Spring 2018: Mice!!!

This spring I took the car out for a drive, and I looked up and noticed a little hole in the headliner, over my head.  Then I noticed some stains on the headliner.  I investigated further, and I realized that the headliner smelled like mouse piss.  I had to tear out the (expensive) headliner and also remove all the interior panels that surround it.  I discovered even more mouse stuff under and behind the back seat.  To clean it up, I had to:

  1. Take out the rear seat.
  2. Take apart the rear seat back upholstery and wash it.
  3. Wash the seat back frame and springs.
  4. Reassemble the rear seat back.
  5. Clean under teh rear seat, and various places where the headliner is attached to the wooden roof framing.
  6. Order a new headliner ($$$).

I have the new headliner, and I will install it hopefully this weekend.  Then I have to re-install all those surrounding panels, which requires a lot of fussy nailing.  (Not like modern cars where everything snaps into place!)

The mice were able to get under the rear seat through the opening in the floorpan around the rear spring.  This gave them direct access to the underside of the rear seat and the space behind the interior panels to to the roof, so they could hang out there all winter without leaving any evidence of their presence (until it got warm and you could smell them).

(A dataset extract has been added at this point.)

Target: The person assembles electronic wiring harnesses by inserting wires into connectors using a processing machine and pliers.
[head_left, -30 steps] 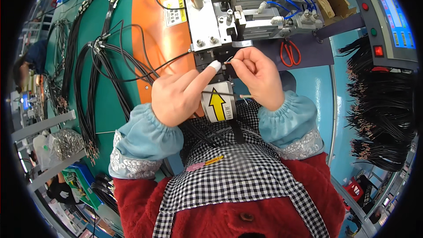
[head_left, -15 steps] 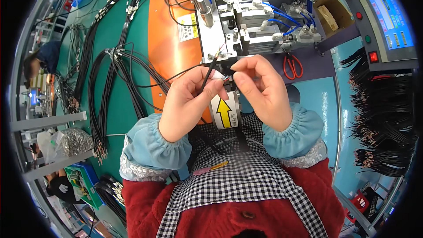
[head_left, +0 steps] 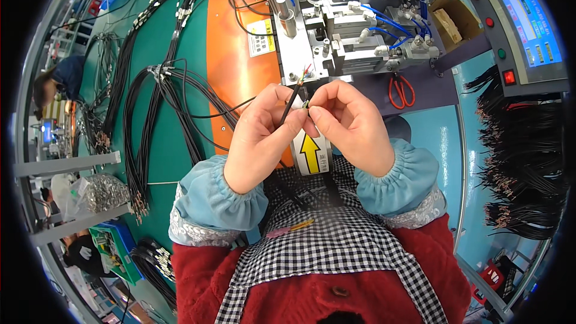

There is supposed to be a cover over that opening, but I never bothered to install one.  I’ll have to do that, too.

Dealing with this has taken me from April until August.  I was hoping to fix up one of the rear fenders this summer, but it looks like that will slip into the fall.

Spring 2017: Improved Brakes

Last year I replaced the original stamped brake drums with new cast-iron ones.  This really improved the braking, and got rid of the fading that happened when the thin stamped drums got hot and expanded.  I sent my old hubs (with the old drums cut off) and shoes to Randy Gross in California.  He installed the new drums on my hubs and sent them back, along with a newly-relined matching set of shoes.  The only annoying part of the process was having to completely take apart the complicated rear brake/hub system to reach the shoes.